Is Your Specialty Pharmacy A Dispenser, An Advocate, Or An Innovator?

Specialty drugs are expected to represent 40% of total Rx spend by 2020 so guess what…they’re the focus. Generic Rxs represent 80% of the oral drugs dispensed today and are low cost. PBMs, pharmacies, and payors are and should be focusing on specialty drugs.

Of course, this is driving a shift towards price compression and medical management types of functions like PA, UM, ST, case management, and even disease management.

So…what should your specialty pharmacy be focused on?

  1. Integrating medical and pharmacy benefits and data (a lot easier said than done as many have tried and failed).
  2. Using technology to engage physicians including social media, iPad apps, and EMRs.
  3. Providing a holistic solution that enables patients to self-manage, understand their disease, and improve their adherence to minimize waste and improve outcomes.
  4. Work with providers to be part of the broader care team and subsequently the shift to P4P (pay-for-performance) from FFS (fee for service).

I think this is going to require a tighter coupling of population health companies with specialty pharmacies and potentially better leveraging pharma manufacturers as partners versus suppliers.

This is not just a cost challenge…this is about outcomes. I usually think of it in terms of “The Triple Aim” which is about cost, quality, and experience.

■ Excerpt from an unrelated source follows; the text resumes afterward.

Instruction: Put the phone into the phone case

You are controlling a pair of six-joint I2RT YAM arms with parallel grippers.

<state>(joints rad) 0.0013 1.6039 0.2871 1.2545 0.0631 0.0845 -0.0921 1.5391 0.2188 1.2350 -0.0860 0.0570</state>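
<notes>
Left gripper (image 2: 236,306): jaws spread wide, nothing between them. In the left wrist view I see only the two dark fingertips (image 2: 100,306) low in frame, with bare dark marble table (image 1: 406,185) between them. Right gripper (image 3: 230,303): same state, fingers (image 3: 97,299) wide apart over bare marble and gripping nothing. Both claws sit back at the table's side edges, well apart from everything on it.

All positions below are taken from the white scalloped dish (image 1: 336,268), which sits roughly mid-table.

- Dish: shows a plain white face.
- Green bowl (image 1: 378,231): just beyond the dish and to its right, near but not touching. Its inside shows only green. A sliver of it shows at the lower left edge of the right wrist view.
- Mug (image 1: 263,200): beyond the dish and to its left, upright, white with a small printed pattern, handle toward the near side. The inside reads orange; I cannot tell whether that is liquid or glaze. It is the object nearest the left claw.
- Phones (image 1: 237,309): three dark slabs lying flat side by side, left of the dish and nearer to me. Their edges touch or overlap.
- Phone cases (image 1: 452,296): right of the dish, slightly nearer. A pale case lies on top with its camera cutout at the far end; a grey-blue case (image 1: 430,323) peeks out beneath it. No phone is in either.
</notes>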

If you look at your specialty pharmacy partner, I think you could put them in 3 buckets:

  • Dispenser – Focused on operational metrics (TAT, ASA) and lowest cost dispensing.
  • Advocate – Focused on “hub” type services that address basic patient needs (mostly patient out-of-pocket costs) and look at pharmacy focused case management.
  • Innovator – Focused on using technology and data (medical, pharmacy, lab) to create differentiated outcomes through patient engagement, participating in the care team, and personalizing medicine.